Habían hecho alto, y se hacían frente uno al otro. —¿Cómo
puede usted?... —repetía Gregory, tratando de renovar la
generosa indignación de un momento antes. Pero las angustias
precursoras de la catástrofe rampaban ya estómago arriba,
como los miasmas de un pantano, ocupando por entero su
espíritu, desalojando de él todo pensamiento, toda emoción
que no fuera el temor a la cosa repugnante que amenazaba
producirse.
La ancha faz de Spiller perdió súbitamente su apariencia
monumental, de celebridad victoriana, como si, de pronto, se
viniera a tierra, hecha añicos. Su boca se abrió, los ojos se
replegaron hacia arriba, la frente se quebró en arrugas, y los
dos surcos que corrían, desde ambos lados de la nariz a las
comisuras de la boca, se dilataron y contrajeron
frenéticamente, como un par de abridores de guantes atacados
de demencia. Un volumen inmenso de sonido irrumpió de todo
él. Su corpachón se estremecía de pies a cabeza bajo el
ímpetu de aquella risa titánica.
Pacientemente —la paciencia era ya lo único que quedaba en
él; paciencia y una esperanza cada vez más esfumada— esperó
Gregory a que pasase aquel paroxismo. No cabía duda: se
había puesto en ridículo, y se estaban burlando de él. Pero él
se sentía por encima de aquella burla.
Poco a poco, Spiller fue recobrando el uso de la palabra.
—¡Es usted magnífico, amigo mío! —dijo, al fin, medio ahogado
aún por la risa, y con lágrimas en los ojos—. ¡Lo que se dice
estupendo!...
Y tomándole afectuosamente de un brazo, y todavía riendo, le
arrastró consigo.
Gregory se dejó hacer. ¡Qué remedio le quedaba!

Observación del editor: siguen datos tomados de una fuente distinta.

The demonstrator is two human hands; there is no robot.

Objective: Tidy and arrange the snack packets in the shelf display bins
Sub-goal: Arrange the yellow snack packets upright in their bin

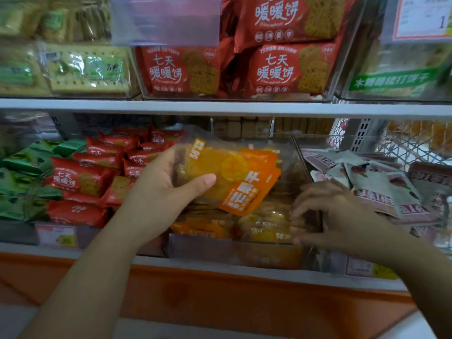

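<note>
Left hand (168, 182) gripped orange packet (234, 174), long axis slanting down-right, over orange bin (234, 248); right hand (327, 211) nearer bin's packets, fingers loosely open, holding nothing.

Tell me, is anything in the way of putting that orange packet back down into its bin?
Partly. The right hand is spread over the packets on the bin's right side, below the orange packet held by the left hand. The bin's left side looks open.

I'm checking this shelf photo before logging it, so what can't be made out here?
- Head view: right hand fingertips are motion-blurred, so its grip on the orange packets in the bin is unclear.
- Price tag top right: cut off by the edge and blurred.
- Orange packet in the left hand: left end hidden by the fingers.
</note>
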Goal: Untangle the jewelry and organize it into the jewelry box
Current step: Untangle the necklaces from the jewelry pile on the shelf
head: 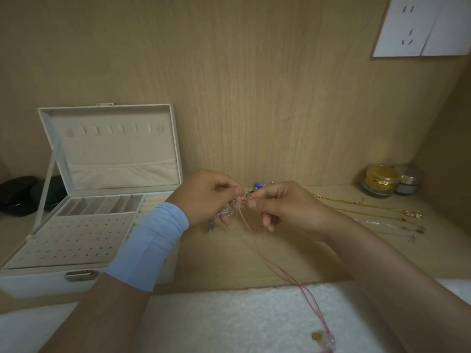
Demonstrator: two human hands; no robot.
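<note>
- your left hand (204,197) and right hand (285,207) meet above the desk (229,253). thumb and forefinger of each pinch the tangle (235,207) of fine chains, the other fingers curled under.
- the tangle hangs between your fingertips, off the desk. a pink cord (280,266) runs from it toward five o'clock, across a white towel (216,324), to a small gold charm (316,335) near the bottom edge.
- pull your hands apart hard and the knot will likely cinch tighter, or a thin link may give; the strands look fine enough for either.
- the cord's far end lies on the towel's pile, so a quick lift could snag the charm there and jerk the knot out of your pinch.
- at three o'clock of your hands, necklaces (369,212) lie in separate lines on the desk. a careless sweep of your right forearm could rake them into a heap.
- the jewelry box (38,281) stands open at nine o'clock, lid (112,149) propped upright. no jewelry can be made out in its trays, so the sorting looks not yet begun.
- the desk is pale wood grain with a matching back panel (254,98). there are two jars (382,180) at two o'clock, a white wall socket (418,26) at one o'clock, and dark cases (17,194) beyond the box; the light is dim.
</note>
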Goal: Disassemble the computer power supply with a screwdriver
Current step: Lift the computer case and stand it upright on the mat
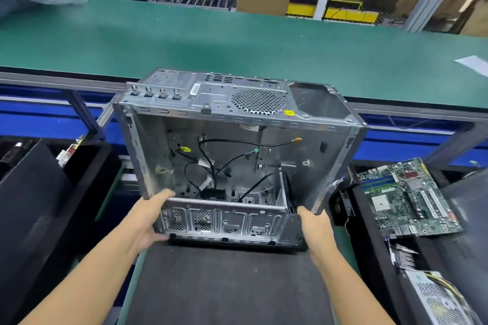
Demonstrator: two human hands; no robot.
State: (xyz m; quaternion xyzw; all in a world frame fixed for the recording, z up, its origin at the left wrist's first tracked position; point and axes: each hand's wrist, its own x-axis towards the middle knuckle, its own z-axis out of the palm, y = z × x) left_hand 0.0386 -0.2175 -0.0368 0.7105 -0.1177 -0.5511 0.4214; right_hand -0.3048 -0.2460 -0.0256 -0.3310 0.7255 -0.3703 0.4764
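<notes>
Left grip (151, 219), right grip (314, 227) on case (211, 99); motherboard (406, 198) beside.

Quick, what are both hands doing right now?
Left hand: holding the near left corner of the computer case.
Right hand: holding the near right corner of the computer case.

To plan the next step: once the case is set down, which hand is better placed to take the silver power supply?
Probably the right hand: it holds the case on its right side, and the power supply lies at the lower right. The left hand would have to cross over.
</notes>
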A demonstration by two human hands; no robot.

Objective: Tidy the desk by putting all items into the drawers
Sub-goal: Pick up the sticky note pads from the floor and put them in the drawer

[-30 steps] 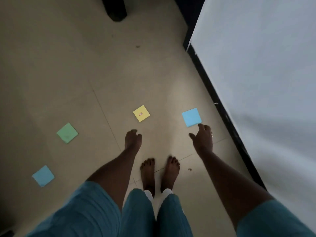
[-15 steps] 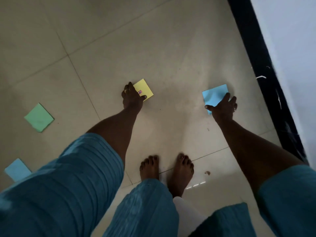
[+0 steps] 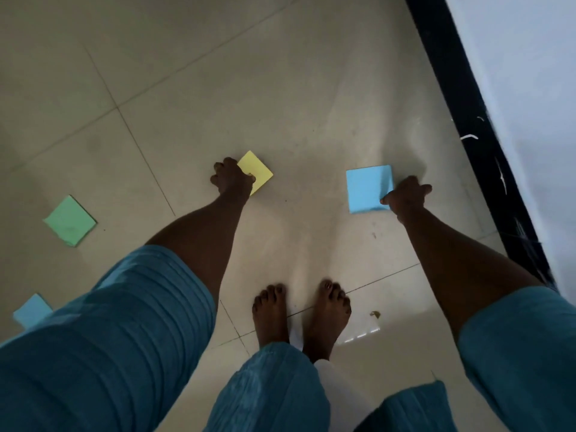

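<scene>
Yellow paper shows under the left hand, whose fingers are curled down and closed on the near-left corner of the yellow note pad; the pad lies flat or nearly flat on the floor, set cornerwise like a diamond. Ahead and to the right of the bare feet, the right hand is closed in a pinch on the near-right corner of the blue note pad, thumb on its top face, the other fingers curled behind its edge. Whether that pad is lifted clear of the floor or resting on it cannot be told. Both forearms reach down from teal sleeves, the left arm ahead and left of the feet, the right arm to their right.

Farther out, well to the left of the feet, a green note pad lies alone on the tiles, apart from both hands. Nearer the person and still farther left of the feet, a second blue pad is partly covered by the left sleeve. Right of the feet, beyond the right hand, a black skirting strip runs along the floor edge beneath a pale wall. A small brown speck sits on the tile just right of the feet
</scene>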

—Si le parece a usted, tomaremos un taxi —se atrevió a decir,
al cabo de unos pasos.
—¿Cómo, a su casa ya? —exclamó Spiller.
—Sí, me parece que es lo mejor que podemos hacer —insistió
Gregory.
Al subir al vehículo, se las arregló de manera que el
cordoncillo del monóculo se enredase en la manija de la
portezuela. El cordoncillo estalló, y el cristal fue a caer sobre
el suelo del coche.
Spiller lo recogió y se lo entregó.
—Gracias— dijo Gregory, guardándolo en el bolsillo, y
poniéndolo así ya en la imposibilidad de hacer daño.